Sicuramente non possiamo sostenere von der Leyen se pensa di poter allargare a destra il suo supporto, mettendo alla guida dell’Europa forze politiche che vorrebbero sostanzialmente indebolire l’Unione. Draghi è una figura autorevole e riconosciuta in Europa ma per la Commissione Europea serve una figura politica”.
Quanto sono importanti anche in ambito nazionale queste elezioni europee?
“Molto. C’è chi vorrebbe tuttavia limitare le elezioni europee a un sondaggio nazionale, cosa che ritengo profondamente sbagliata e per questa ragione sto portando avanti una campagna elettorale fondata sui programmi e sui temi, e non su un generico ‘’mandiamo a casa il governo’’ – cosa che ovviamente auspico ma che non è un atteggiamento rispettoso nei confronti degli elettori. Va però detto che il Partito Democratico vuole fare un risultato importante alle europee, e lo farà, perché chi andrà a votare esprimerà anche un giudizio severo su come il centrodestra in Italia sta governando il Paese e su come si sta comportando in Europa. Un risultato solido del PD insieme alle altre forze di opposizione è la garanzia della costruzione dell’alternativa”.
Cosa ne pensa della decisione della premier Meloni di indicare ai suoi elettori di scrivere solamente il suo nome di battesimo sulla scheda elettorale?
“Una ennesima trovata comunicativa per distrarre dai problemi reali: ma la realtà è un’altra, il suo governo sta scavando un solco tra le istituzioni e il Paese, ne sono dimostrazione le scelte in politica economica, fiscale, la sua strenua opposizione a misure sociali fondamentali per il Paese, dal reddito di cittadinanza al salario minimo, i tagli in finanziaria a università e ricerca, alla sanità, il dimezzamento del supporto alle persone con disabilità, i tagli ai Comuni italiani, solo per citare alcuni esempi. Ma la realtà è più dura della propaganda perché è proprio ‘Giorgia’ la responsabile di questa situazione difficile per tante e tanti”.
Per battere la destra i numeri dicono che serve un centrosinistra unito. Le differenze con M5S e ancor di più con Calenda e Renzi, però, appaiono inconciliabili. Come si appianano queste distanze?
“Lavorando seriamente su politiche che abbiano come fondamenta l’interesse reale del Paese, a livello nazionale e sui territori.
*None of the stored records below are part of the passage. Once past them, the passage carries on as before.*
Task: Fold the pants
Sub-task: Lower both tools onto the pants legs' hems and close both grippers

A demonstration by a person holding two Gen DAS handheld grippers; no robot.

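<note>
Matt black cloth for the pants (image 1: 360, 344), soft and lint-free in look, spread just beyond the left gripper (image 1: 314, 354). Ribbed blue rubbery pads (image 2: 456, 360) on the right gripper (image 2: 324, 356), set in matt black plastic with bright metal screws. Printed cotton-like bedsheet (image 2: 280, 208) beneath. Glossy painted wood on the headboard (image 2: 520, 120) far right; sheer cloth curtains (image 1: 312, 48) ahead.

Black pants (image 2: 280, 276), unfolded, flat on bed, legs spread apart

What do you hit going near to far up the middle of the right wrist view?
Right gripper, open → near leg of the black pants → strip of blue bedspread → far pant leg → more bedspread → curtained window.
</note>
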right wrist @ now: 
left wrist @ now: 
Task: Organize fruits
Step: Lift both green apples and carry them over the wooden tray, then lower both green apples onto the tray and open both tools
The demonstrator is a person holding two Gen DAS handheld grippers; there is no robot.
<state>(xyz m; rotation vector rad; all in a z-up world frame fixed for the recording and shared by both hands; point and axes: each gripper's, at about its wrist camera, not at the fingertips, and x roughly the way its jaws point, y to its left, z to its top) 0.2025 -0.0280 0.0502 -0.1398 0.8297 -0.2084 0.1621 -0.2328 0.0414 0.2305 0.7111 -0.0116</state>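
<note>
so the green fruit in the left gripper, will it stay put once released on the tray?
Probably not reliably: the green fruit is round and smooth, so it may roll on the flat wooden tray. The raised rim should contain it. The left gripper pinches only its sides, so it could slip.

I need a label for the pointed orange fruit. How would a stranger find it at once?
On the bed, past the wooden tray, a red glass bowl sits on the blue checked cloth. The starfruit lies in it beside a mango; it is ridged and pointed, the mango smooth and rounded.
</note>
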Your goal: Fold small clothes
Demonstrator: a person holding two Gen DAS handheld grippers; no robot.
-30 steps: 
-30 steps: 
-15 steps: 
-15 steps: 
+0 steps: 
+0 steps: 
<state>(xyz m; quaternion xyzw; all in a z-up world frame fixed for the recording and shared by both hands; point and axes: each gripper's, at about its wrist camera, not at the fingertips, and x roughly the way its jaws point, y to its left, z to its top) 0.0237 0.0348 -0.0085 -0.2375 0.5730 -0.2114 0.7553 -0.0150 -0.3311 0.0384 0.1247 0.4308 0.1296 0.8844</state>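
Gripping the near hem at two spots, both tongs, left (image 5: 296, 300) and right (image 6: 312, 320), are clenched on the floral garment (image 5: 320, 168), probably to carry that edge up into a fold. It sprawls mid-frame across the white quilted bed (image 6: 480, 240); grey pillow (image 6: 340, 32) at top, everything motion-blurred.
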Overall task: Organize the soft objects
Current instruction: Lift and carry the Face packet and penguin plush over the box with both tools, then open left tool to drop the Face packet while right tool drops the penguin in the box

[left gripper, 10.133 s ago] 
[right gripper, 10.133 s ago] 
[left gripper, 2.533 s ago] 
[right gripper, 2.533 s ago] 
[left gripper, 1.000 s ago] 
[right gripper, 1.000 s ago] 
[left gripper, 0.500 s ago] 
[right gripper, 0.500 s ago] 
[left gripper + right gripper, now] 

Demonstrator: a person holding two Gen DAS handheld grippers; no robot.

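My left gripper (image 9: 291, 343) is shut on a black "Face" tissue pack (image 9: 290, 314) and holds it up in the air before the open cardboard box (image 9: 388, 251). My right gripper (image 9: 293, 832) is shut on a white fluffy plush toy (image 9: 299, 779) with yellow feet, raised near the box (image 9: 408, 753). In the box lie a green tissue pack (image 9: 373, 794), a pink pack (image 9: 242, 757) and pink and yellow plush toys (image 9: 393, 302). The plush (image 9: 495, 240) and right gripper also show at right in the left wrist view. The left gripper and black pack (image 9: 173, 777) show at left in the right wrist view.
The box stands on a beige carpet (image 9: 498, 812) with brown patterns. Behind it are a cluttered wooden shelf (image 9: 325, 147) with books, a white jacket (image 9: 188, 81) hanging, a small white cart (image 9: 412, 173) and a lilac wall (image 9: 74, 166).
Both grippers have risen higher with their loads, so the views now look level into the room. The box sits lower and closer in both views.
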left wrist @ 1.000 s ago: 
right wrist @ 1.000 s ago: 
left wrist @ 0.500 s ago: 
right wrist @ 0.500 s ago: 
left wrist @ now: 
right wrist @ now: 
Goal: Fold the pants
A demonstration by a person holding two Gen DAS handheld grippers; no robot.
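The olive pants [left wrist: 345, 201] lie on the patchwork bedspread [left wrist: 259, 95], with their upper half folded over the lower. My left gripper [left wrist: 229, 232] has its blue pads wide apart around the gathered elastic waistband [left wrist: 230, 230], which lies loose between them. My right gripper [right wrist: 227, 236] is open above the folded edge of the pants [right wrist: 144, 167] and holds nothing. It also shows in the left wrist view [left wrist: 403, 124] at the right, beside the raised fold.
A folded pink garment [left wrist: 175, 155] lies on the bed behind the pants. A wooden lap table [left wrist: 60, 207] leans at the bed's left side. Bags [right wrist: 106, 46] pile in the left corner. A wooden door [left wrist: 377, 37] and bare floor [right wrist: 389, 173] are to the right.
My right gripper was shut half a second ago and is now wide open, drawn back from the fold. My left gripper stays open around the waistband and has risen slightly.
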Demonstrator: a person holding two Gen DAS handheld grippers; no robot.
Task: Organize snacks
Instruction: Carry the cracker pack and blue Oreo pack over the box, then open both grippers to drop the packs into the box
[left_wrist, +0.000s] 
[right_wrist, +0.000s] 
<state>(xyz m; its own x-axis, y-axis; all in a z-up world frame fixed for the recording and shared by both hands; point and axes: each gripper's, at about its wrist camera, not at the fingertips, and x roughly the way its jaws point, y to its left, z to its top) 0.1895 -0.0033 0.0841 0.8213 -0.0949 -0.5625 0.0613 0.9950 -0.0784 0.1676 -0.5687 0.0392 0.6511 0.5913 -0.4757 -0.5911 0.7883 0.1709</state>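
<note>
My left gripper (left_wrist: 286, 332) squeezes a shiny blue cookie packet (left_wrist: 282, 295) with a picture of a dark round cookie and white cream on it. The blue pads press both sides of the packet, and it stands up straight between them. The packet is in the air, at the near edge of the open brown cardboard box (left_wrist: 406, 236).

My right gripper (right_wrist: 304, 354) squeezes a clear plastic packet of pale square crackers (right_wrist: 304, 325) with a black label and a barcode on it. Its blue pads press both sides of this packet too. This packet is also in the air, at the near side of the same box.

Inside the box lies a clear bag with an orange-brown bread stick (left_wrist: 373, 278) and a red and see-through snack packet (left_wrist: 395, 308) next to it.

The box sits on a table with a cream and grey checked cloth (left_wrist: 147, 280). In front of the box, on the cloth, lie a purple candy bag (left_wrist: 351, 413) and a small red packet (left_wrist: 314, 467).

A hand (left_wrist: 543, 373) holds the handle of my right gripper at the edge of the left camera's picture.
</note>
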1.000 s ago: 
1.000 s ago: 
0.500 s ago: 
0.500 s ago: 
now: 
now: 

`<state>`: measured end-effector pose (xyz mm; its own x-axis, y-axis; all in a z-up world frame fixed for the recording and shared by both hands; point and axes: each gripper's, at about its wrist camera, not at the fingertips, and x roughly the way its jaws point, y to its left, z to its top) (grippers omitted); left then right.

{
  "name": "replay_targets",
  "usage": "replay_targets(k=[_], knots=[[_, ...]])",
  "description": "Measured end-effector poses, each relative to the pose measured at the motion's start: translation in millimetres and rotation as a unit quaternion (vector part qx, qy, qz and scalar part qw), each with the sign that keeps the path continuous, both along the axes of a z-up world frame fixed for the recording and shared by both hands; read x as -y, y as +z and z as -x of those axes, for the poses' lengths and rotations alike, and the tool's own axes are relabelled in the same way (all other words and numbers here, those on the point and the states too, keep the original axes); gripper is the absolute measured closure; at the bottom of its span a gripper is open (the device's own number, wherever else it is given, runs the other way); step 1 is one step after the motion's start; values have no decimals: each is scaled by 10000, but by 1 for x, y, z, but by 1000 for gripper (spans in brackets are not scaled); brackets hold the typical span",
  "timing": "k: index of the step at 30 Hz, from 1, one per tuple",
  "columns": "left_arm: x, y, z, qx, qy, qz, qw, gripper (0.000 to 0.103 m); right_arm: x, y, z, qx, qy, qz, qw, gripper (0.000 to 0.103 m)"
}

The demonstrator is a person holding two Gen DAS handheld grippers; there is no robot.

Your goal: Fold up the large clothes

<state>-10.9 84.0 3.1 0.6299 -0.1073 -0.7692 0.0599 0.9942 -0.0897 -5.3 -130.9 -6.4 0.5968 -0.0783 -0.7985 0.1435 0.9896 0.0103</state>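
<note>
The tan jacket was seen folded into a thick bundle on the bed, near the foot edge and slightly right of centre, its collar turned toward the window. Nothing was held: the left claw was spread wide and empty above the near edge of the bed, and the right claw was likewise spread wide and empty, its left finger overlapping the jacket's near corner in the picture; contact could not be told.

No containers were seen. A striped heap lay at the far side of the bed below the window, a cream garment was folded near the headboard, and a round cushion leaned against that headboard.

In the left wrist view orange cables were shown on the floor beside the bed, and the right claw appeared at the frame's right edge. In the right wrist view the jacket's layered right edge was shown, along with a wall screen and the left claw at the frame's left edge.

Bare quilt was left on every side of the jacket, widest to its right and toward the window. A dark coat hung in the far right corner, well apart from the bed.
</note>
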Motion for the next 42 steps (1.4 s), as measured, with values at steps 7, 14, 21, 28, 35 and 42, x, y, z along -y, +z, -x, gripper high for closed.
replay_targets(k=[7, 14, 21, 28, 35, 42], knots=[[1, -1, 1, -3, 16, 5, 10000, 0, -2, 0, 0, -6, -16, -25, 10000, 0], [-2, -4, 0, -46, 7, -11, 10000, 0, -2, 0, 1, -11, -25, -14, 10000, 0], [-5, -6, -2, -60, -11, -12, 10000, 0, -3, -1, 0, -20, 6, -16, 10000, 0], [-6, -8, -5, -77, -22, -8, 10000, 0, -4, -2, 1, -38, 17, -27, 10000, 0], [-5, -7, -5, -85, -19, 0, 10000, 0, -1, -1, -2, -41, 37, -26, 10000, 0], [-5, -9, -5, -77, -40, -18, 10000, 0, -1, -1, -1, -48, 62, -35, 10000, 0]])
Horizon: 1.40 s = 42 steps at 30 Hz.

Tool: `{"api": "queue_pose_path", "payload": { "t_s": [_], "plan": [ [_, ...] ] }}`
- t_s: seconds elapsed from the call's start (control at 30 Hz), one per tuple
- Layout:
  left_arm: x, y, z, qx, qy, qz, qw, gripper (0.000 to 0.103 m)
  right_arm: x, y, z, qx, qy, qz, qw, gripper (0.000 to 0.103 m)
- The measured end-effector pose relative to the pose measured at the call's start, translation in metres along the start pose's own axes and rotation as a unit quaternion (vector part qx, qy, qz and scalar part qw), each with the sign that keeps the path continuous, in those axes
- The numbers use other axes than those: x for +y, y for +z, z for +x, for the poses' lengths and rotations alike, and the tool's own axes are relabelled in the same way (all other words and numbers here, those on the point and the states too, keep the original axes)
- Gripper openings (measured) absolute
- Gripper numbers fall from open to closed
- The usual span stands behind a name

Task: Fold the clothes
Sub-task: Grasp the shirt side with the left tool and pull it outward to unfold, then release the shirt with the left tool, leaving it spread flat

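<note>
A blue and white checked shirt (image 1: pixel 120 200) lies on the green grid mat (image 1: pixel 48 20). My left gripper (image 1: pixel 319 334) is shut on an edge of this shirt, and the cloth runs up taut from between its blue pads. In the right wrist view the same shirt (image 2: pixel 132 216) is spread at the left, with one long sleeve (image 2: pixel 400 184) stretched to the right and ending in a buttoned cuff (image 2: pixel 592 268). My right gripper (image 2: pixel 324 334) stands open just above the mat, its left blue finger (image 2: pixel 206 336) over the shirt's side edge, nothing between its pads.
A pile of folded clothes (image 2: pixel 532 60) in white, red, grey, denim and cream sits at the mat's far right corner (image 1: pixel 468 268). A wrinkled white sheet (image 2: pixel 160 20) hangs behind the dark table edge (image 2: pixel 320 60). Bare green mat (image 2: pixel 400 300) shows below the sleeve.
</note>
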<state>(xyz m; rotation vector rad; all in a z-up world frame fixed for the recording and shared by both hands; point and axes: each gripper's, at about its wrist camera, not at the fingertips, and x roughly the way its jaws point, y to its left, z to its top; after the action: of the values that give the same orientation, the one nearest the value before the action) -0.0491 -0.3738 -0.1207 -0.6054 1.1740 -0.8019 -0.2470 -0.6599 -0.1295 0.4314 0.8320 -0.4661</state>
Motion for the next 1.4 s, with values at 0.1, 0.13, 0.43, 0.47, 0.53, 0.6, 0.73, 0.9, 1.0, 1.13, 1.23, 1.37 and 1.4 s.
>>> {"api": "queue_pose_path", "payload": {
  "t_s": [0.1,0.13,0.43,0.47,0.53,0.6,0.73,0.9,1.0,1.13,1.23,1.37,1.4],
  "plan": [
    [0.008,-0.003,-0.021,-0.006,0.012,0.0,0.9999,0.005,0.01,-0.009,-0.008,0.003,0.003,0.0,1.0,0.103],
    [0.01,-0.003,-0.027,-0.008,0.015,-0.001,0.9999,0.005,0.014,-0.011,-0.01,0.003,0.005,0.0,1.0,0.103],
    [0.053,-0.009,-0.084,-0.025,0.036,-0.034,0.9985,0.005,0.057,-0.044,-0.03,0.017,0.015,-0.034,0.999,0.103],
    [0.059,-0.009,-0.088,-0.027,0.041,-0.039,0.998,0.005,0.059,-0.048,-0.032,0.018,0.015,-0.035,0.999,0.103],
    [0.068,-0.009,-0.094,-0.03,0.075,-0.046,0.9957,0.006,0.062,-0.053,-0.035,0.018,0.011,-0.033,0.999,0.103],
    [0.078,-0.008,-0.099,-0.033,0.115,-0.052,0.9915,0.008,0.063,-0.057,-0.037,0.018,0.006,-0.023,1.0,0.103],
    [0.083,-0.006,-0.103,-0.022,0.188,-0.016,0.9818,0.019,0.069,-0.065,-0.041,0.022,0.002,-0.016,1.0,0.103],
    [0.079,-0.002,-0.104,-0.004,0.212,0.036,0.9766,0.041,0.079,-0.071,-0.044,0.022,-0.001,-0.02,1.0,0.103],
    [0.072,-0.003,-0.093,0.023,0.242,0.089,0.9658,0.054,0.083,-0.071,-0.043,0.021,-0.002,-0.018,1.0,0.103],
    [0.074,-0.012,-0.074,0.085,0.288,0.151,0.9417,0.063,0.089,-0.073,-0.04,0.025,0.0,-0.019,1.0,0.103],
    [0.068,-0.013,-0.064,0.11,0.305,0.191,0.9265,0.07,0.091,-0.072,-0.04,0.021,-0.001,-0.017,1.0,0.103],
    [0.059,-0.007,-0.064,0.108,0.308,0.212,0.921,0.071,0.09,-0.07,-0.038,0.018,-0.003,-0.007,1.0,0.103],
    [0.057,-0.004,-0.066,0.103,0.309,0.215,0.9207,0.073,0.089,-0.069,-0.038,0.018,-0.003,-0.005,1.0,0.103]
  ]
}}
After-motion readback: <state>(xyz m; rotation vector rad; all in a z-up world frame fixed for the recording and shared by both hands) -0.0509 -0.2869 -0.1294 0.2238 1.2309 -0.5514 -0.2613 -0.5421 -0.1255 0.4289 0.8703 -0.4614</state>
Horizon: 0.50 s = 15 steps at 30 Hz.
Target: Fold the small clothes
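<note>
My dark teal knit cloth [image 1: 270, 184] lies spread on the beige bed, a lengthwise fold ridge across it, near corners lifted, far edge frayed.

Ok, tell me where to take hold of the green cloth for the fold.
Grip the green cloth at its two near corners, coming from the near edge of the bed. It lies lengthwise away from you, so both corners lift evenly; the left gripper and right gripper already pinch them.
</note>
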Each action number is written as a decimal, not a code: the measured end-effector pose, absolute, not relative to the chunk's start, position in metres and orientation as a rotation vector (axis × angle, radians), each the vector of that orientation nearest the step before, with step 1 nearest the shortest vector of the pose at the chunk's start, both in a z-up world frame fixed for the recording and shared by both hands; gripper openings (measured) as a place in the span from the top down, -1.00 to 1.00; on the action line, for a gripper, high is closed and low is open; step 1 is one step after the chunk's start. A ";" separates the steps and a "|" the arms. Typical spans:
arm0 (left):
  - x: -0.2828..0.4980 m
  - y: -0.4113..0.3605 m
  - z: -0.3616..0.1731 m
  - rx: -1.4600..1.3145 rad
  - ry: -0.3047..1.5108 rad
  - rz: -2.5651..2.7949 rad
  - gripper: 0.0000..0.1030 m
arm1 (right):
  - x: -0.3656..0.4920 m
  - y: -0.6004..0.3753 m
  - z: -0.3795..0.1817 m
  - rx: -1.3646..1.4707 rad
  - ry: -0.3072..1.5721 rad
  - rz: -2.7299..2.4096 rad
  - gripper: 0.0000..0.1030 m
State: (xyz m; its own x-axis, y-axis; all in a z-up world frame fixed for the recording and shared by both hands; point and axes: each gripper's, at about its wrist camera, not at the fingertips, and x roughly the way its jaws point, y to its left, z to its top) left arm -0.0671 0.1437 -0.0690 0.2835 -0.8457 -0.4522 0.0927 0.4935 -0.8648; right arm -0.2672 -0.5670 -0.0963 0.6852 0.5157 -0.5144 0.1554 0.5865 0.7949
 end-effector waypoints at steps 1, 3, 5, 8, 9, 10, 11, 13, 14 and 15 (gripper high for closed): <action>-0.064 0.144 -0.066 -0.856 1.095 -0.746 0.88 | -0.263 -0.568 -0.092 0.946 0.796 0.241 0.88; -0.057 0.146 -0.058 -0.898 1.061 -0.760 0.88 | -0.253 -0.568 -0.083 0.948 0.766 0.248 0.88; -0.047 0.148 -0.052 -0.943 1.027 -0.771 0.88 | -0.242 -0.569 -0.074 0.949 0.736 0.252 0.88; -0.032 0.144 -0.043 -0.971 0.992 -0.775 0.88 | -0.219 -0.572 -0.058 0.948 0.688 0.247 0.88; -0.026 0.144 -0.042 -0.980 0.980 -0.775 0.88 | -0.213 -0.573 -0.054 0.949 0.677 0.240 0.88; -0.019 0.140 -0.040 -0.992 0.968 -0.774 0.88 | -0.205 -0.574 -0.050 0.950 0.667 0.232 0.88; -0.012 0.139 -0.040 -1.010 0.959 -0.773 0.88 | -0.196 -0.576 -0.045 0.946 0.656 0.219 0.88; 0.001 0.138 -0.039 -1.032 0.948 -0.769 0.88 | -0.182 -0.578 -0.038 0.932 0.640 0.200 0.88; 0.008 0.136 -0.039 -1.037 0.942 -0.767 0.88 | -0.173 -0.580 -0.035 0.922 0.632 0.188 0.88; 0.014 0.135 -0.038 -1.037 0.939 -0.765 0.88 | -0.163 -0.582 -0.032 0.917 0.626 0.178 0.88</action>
Le differenze sono molte, in alcuni casi appaiono nette e forse inconciliabili. Ma siamo sicuri che nell’alleanza di centrodestra ci sia tutta questa unità d’intenti e armoniosa collaborazione? A me sembra più vero il contrario, ovvero che a destra non si perda occasione per dimostrarsi divisi.
Io credo che il Partito Democratico, e la sua Segretaria Elly Schlein, stiano facendo un lavoro importante per creare le condizioni affinché si possa costruire un campo aperto, fondato sul rispetto di posizioni diverse ma partendo dagli elementi che accomunano le diverse forze politiche di opposizione, dal posizionamento europeo all’interno di famiglie europeiste e progressiste fino all’agenda della transizione, dagli investimenti necessari per l’economia fino alla lotta alla povertà e il sostegno al lavoro.
È su questo che dobbiamo lavorare dal giorno dopo il voto europeo”.